International organizations, such as the United Nations, have the moral obligation to investigate violations to human rights outlined in the Nuremberg Code. Now that it has been convincingly ascertained that Pfizer and Moderna intentionally concealed their mRNA vaccine trials’ safety and efficacy data and the government repeatedly lied to the American public, it is time to hold these parties to account. Forced and mandated Covid-19 vaccination violates the Code’s demand for “voluntary consent of the human subject is absolutely essential” and the ICCPR’s prohibition that “no one shall be subjected without his free consent to medical or scientific experimentation.” Mandates to take dangerous experimental vaccines have ruined families, and livelihoods.

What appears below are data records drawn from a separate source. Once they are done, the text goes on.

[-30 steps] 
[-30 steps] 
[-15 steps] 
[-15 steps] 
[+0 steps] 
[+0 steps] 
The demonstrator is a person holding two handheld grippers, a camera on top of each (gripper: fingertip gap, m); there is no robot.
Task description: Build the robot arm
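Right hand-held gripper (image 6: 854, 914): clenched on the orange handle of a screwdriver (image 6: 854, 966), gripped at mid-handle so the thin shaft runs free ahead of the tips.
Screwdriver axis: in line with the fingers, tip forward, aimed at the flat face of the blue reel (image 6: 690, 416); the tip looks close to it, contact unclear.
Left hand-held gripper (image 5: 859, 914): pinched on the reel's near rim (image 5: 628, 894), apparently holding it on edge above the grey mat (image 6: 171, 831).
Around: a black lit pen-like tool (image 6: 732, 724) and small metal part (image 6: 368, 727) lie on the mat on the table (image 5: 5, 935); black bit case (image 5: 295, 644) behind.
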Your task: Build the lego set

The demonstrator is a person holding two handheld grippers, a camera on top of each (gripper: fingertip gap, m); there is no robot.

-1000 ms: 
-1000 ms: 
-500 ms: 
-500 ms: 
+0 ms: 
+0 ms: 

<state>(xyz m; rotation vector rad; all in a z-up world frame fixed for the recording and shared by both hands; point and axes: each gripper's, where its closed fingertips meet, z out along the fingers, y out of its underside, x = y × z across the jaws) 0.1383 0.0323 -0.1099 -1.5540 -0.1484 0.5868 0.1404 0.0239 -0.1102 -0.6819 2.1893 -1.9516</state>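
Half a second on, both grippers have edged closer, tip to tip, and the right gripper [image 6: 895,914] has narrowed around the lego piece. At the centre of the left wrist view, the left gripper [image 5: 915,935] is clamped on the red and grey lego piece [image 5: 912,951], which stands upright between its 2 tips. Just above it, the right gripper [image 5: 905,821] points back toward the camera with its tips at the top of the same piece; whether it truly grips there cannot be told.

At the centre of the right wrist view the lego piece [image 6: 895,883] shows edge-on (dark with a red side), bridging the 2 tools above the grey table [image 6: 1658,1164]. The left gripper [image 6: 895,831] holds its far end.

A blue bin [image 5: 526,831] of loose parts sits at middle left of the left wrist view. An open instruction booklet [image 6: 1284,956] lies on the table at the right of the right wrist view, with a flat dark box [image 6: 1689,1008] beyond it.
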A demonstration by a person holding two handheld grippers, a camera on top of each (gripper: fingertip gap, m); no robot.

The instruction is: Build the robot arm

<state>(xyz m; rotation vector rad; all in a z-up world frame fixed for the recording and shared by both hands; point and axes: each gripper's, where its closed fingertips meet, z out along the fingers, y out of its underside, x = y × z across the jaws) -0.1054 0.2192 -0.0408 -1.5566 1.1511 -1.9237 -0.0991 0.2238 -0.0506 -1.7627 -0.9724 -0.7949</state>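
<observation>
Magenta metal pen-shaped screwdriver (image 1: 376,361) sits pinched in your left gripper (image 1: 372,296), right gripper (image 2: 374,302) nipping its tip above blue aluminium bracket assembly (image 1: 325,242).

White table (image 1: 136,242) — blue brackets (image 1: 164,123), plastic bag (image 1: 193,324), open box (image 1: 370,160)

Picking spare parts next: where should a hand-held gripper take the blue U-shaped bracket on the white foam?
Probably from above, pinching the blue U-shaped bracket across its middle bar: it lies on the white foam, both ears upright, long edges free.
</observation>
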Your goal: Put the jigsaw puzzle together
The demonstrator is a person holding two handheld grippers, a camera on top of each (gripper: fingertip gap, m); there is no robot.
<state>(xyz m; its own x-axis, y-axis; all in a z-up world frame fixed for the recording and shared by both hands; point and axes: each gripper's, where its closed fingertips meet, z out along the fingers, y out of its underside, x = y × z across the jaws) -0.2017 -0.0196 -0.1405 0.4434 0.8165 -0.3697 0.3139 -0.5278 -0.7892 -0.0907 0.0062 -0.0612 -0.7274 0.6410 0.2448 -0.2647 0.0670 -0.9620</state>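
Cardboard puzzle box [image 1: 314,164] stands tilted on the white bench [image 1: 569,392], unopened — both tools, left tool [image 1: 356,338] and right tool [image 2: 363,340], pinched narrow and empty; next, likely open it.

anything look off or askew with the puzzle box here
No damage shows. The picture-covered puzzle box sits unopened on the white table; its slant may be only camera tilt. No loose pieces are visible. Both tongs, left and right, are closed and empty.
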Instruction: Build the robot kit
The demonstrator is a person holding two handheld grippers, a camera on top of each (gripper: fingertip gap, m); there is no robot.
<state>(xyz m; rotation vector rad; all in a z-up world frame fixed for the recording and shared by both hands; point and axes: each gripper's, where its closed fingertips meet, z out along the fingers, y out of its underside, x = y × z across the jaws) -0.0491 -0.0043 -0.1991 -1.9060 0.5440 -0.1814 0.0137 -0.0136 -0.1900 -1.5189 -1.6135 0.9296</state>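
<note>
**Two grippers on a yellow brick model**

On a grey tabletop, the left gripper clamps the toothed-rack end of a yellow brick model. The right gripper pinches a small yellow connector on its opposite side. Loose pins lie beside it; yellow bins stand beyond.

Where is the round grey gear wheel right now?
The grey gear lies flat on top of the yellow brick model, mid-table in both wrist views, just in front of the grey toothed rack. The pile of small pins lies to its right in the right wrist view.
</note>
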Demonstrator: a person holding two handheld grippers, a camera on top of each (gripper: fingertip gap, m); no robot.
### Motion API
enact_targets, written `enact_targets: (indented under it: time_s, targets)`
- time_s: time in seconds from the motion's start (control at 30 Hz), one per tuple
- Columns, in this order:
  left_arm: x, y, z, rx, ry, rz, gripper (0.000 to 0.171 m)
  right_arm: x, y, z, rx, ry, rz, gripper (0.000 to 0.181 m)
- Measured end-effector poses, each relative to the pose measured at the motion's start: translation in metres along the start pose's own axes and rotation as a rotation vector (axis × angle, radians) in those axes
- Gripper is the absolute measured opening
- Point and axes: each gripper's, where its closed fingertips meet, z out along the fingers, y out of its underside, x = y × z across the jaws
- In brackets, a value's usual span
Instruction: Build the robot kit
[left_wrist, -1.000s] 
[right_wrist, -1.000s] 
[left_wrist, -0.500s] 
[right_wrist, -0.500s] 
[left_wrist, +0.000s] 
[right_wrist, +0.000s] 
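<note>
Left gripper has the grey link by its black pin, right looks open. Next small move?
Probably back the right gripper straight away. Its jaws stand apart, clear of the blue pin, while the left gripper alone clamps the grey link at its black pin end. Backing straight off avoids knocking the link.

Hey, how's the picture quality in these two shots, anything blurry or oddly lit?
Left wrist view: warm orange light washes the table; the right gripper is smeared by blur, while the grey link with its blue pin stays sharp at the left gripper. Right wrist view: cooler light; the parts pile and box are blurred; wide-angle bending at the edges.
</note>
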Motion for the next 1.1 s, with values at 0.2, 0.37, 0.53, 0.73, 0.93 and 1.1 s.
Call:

The US is also a signatory to the Helsinki Declaration, which, although not directly aligned with Nuremberg, shares much in common. The Declaration also shares some common features with the EUA amendment and PREP Act. These include voluntary informed consent—which is universally accepted, adequate risk and benefit information about medical interventions, and an emphasis on the principle of medical beneficence (promoting well-being and the Hippocratic rule of doing no harm). It also guarantees protections for vulnerable groups, especially pregnant women and children, which the US government and vaccine makers directly violated by conducting trials on these groups with full knowledge about these vaccines’ adverse events in adults. In addition, weighing the scientific evidence to assess the risk-benefit ratios between prescribing ivermectin and HCQ over Pfizer’s, Merck’s and Gilead’s novel experimental drugs conclusively favors the former. This alone directly violates the ethical medical principles noted above.
However, the failure to repurpose life-saving drugs is less criminal than the motivation behind it to make room for a new generation of genetically engineered vaccines that have never before been adequately researched in human trials for long term safety. This mass experimentation, which continues to threaten the health and well-being of millions of people, is global and can legally be interpreted under the Nuremberg Code as a genocidal attack on humanity. If the emerging data for increasing injuries and deaths due to the Covid-19 vaccines is reliable—and we believe it is—the handling of the pandemic can be regarded as the largest medical crime in human history. In time, and with shifting political allegiances and public demands to hold our leaders in government and private industry accountable, the architects of this medical war against civilization will be brought to justice.